Er atmete nochmal durch und drückte sich dann mit den Armen vom Sand hoch. Seine Schultern taten dabei weh und er fragte sich, ob wegen dem Nebel zu viel Druck auf seinen Körper eingewirkt hatte. Er sah zur brausenden Masse hinter sich und wurde dabei auf das Seil aufmerksam, das in einer kompliziert aussehenden Überkreuz-Weise um seine Schultern, seinen Brustkorb und seinen Bauch gewickelt war und das ihn mit dem Nebel verband. Er versuchte sich daraus zu befreien, aber im selben Moment klingelte sein Handy.
„Arth-“, Antonia schaffte es nicht mal seinen Namen zu sagen, bevor er ihr schon ins Wort fiel.
„Mir geht’s gut, keine Sorge. Aber du glaubst nicht, wo ich gerade war.“
Antonia atmete tief durch und sagte dann: „Muss ziemlich weit weg gewesen sein, ich habe gemerkt, wie du irgendwo runtergefallen bist. Wo warst du? Wo bist du jetzt?“
„Du hast es gemerkt? Jetzt echt? Was genau hast du –“
„WO BIST DU?“
„Auf einem Sandweg, ist nicht so wichtig. Ich erzähle dir alles, wenn ich in der Schule bin. Ich muss nur erst dieses Seil, warte mal –“, Arthur klemmte sich das Handy zwischen Schulter und Ohr und befreite sich mühsam aus dem Seil. Währenddessen sagte Antonia am anderen Ende, dass die Schule doch jetzt ganz egal wäre.

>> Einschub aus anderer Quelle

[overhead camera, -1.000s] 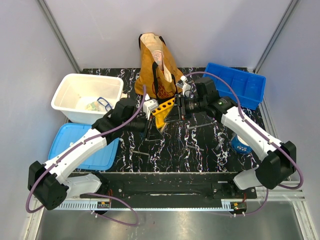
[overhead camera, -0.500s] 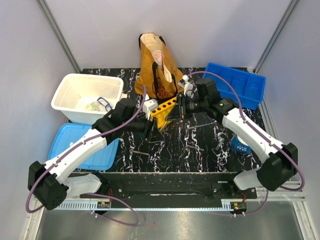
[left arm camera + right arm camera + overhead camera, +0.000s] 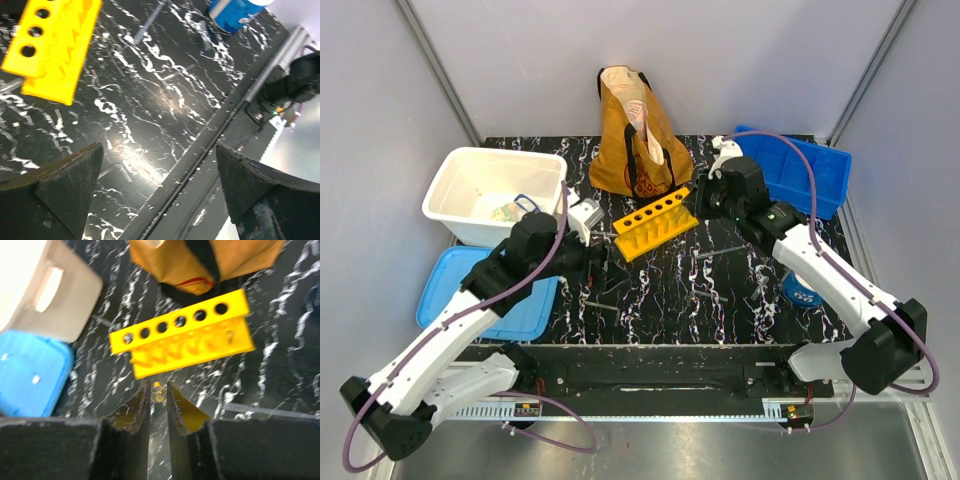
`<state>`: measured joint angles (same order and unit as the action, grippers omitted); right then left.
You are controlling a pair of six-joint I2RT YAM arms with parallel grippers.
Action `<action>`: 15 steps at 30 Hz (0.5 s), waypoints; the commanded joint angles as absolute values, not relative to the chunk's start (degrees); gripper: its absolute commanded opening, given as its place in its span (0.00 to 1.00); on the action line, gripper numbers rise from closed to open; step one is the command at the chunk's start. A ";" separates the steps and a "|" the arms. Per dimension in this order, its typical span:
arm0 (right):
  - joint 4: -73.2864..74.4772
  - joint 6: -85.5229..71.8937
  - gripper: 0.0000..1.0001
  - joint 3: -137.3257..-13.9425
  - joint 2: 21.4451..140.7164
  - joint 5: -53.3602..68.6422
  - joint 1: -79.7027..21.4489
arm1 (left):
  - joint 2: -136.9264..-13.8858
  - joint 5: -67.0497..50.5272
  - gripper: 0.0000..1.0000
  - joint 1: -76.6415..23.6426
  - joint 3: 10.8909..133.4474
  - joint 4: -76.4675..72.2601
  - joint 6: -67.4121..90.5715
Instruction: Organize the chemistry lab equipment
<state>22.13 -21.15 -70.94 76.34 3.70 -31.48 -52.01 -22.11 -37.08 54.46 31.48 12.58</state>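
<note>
The yellow six-hole test-tube rack (image 3: 655,222) stands holes-up on the black marbled table, in front of the tote bag. Nothing grips it. My left gripper (image 3: 596,264) hangs just left of it with its jaws wide open and empty; in the left wrist view the gripper (image 3: 160,185) looks down at the table, with the rack (image 3: 50,45) at upper left. My right gripper (image 3: 700,203) hovers at the rack's right end. In the right wrist view that gripper (image 3: 158,390) is shut on a thin clear tube (image 3: 158,390), seen end-on just short of the rack (image 3: 185,337).
A mustard-brown tote bag (image 3: 632,135) stands at the back. A white bin (image 3: 470,170) and a blue lid (image 3: 485,295) lie to the left. A blue tray (image 3: 800,170) is at back right, with a blue roll (image 3: 803,290) nearer. Loose tubes (image 3: 717,250) lie on the table.
My left gripper opened, let go of the rack and drew back to the left. The rack has settled flat on the table. My right gripper pulled back to the right with its tube.
</note>
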 commanded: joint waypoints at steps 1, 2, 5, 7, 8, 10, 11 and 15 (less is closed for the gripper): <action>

„Ist sie nicht“, widersprach Arthur. „Wir bekommen Zeugnisse! Da kann man nicht einfach fehlen. Wie spät ist es eigentlich?“
„Die ersten beiden Stunden sind seit fünf Minuten um. Es ist gerade Pause, du hast dein Zeugnis also noch nicht verpasst. Außerdem habe ich gesagt, dir wäre heute Morgen schlecht gewesen.“
Arthur überschlug in Gedanken, wie lange er wohl an dem anderen Ort gewesen war. „Okay, das kommt zeitlich ungefähr hin.“
Mittlerweile hatte er es geschafft, sich aus dem Seil zu befreien und nun wickelte er es um einen Baum. Die brausende Nebelstelle tauchte dabei wieder in seinem Sichtfeld auf und Arthur hoffte, dass keine Jogger oder Radfahrer auf die Idee kamen, den Nebel einfach mal anzufassen. Er sah sich suchend nach anderen Leuten um, konnte aber niemanden entdecken.
„Was kommt zeitlich ungefähr hin?“, fragte Antonia.
Arthur antwortete nicht. Ihm war aufgefallen, dass der Sandweg, auf dem er sich umsah, viel, viel schmaler war, als er ihn in Erinnerung hatte.
„Hallo?“
„Was?“, fragte er zurück. „Achso. Ich erkläre es später, bis gleich in der Schule.“ Er legte auf, hob seinen Rucksack und sein Fahrrad vom Boden und drehte dem Nebel dann den Rücken zu.